I have to say, I think my favorite of his many roles was his portrayal of gay private detective Donald Strachey in four made-for-TV movies that aired originally on the Here network. Based on a series of books written by Richard Stevenson, Strachey is something of a pioneer: one of the first — if not the first — out, gay lead character in detective fiction. They are quite good books and Stevenson’s pairing of Strachey with former seminarian Timmy Cunningham is the gold standard by which all other gay couples in genre fiction are judged against.

As Strachey, Allen’s easy-going demeanor was in evidence. He played the character with nonchalance and intelligence and, with Timmy, genuine love and affection mixed with that shot of exasperation that comes when you have been with someone for a very long time. H/T to director Ron Oliver, who helmed this quartet of films, as well.

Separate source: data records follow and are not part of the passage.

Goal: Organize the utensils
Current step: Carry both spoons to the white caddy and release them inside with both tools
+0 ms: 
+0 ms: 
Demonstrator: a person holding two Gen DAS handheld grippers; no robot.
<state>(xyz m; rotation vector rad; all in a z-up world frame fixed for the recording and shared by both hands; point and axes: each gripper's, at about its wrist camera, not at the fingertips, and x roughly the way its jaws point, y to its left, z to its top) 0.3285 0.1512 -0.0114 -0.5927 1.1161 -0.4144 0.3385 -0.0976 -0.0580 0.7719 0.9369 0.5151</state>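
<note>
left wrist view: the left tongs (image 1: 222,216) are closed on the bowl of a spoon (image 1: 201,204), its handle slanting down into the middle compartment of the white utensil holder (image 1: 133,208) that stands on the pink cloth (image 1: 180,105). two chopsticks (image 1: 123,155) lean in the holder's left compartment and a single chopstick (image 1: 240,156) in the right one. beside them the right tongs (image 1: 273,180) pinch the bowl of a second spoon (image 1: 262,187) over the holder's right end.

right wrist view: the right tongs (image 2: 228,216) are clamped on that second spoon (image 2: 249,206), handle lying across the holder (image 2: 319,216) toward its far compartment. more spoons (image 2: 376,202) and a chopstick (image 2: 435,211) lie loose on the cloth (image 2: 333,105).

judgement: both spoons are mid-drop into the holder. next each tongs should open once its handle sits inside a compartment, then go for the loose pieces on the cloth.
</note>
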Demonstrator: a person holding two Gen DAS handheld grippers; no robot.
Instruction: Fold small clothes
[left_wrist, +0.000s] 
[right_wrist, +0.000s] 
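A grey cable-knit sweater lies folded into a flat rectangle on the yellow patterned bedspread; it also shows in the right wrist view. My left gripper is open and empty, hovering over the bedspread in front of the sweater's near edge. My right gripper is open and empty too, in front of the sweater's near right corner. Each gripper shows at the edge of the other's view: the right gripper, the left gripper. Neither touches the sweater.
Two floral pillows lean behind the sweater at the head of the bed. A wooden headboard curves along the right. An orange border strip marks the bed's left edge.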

One grace note, on five episodes of the daytime drama spin-off, General Hospital: Night Shift, Allen played a gay man dying of some mystery illness (I forget what) who falls for his doctor, played by Adam Grimes, who sends him away to find a new liver or some such, so that they could live happily ever after. Or something like that.

Anyhow, most of Allen’s lines were delivered from his hospital bed, but it was a heartfelt performance and, frankly, that was in 2008, and I still remember it.

Good luck and godspeed, Chad Allen. Thanks for sharing your gifts with us.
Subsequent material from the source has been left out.